Radiohead's new release challenges fans and critics

Is it too early to herald them as the band of the decade -- or too late? asks Ty Burr

Radiohead’s new release challenges fans and critics

”Kid A,” the new album from Radiohead, is: (a) a major work of art that definitively advances rock & roll into the 21st century; (b) a slab of noisy, unmelodic tripe proving once and for all that rock critics are snotty poseurs and record buyers are easily fooled sheep; (c) a fascinating pop culture mind f— of the first order; (d) exactly the album the group wanted to make at this particular time and place.

Personally, as much as I’d love to say (a), I’d have to go with (c) and (d) after the first five listens I’ve given to ”Kid A.” On the basis of the soaringly morbid arena rock of 1995’s ”The Bends” (still the most transfixing thing they’ve done, in my opinion) and 1997’s slightly more spaced out (but still majestic) ”OK Computer” — and thanks to a brilliant heads in the sand PR campaign that upped the band’s mystique tremendously — ”Kid A” came soaring out of the ether to land at No. 1 on the Billboard chart its first week of release. Without a single or a video, without a tour — without any of the standard rock star moves, in fact.

In other words, this is Radiohead’s big mainstream moment, and they’ve chosen to greet it with a deeply inscrutable collection of… well, ”songs” is too precise a word. So 20th century, don’t you know. Try ”atmospheres,” or ”soundscapes,” or ”sonic attitudes.” As has been much noted already, ”Kid A” opens with a suite of cuts that recall nothing so much as Brian Eno’s groundbreaking ambient work in the 1970s, splashed with a dab of musique concrete. Thom Yorke’s plangent voice is mixed way down or given a woozy electronic veneer. It isn’t until the fifth cut, ”Optimistic,” that a recognizable rock song structure emerges from the murk.

Is this a willful slap in the face of the music buying public? Possibly, if not likely — see (d) above — but that won’t stop the folks who came in late and bought the hype from feeling like they ”woke up sucking on a lemon.” Check out some of the 800 and counting customer reviews posted on Amazon’s ”Kid A” page to see just how ticked off a rock fan scorned can get. Talk to people who watched Radiohead perform on ”Saturday Night Live” last week: The image of this heralded ”guitar band” squatting on the floor twiddling synth knobs pretty much defines ”antipopulist” for this season, and Yorke’s speaking in tongues performance of ”Idioteque” was emotionally compelling, disturbing, and profoundly weird all at the same time.

Not that it matters.

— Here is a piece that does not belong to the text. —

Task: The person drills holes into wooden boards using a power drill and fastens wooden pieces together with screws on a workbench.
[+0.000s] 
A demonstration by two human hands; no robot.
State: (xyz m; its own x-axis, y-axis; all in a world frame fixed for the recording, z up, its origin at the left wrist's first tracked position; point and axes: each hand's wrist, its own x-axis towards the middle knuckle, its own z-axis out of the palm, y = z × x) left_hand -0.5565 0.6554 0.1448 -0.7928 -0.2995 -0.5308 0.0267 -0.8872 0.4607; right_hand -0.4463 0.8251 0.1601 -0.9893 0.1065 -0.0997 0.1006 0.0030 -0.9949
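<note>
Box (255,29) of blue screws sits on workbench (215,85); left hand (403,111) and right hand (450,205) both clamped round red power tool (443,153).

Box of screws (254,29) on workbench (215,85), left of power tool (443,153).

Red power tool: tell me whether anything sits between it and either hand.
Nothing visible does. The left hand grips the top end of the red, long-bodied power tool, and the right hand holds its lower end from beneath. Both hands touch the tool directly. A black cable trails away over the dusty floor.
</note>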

Like all good noise, ”Kid A” will find the audience that cherishes it, and everyone else will move on to the Next Big Thing. There are precedents here: Remember the dismay when Prince followed up ”Purple Rain” with the wifty ”Around the World in a Day”? Remember how Lou Reed fans (and everyone else) fled the dissonant flip o’ the bird that was ”Metal Machine Music”? This is just the sound of people brave and/ or contemptuous enough to follow their muse, even if it leads them into places the rest of us (and their record company) don’t want to go.

The big losers here? Music critics and all the others who held Radiohead up as the last keepers of the rock & roll flame. I include myself in this: ”The Bends” was the first album in years that made me feel like I was 14 again and just discovering, say, Zep for the first time. Was it foolish of me to hope that that sensation could be extended over several albums? Well, yeah, of course — I’m as human as the next guy. Does it still mean I can retain creative respect for Thom Yorke and company even as I fear they’ve disappeared up their own behinds? Oddly, yes. Whatever else they’ve done — and ”Kid A” isn’t a terrible record, just vastly different from what the media marketplace wants it to be — Radiohead hasn’t sold out. They may have, however, told us to take our rock-star dreams and stick them up our collective wazoo. I’ll tell you after I listen to the damn thing five more times.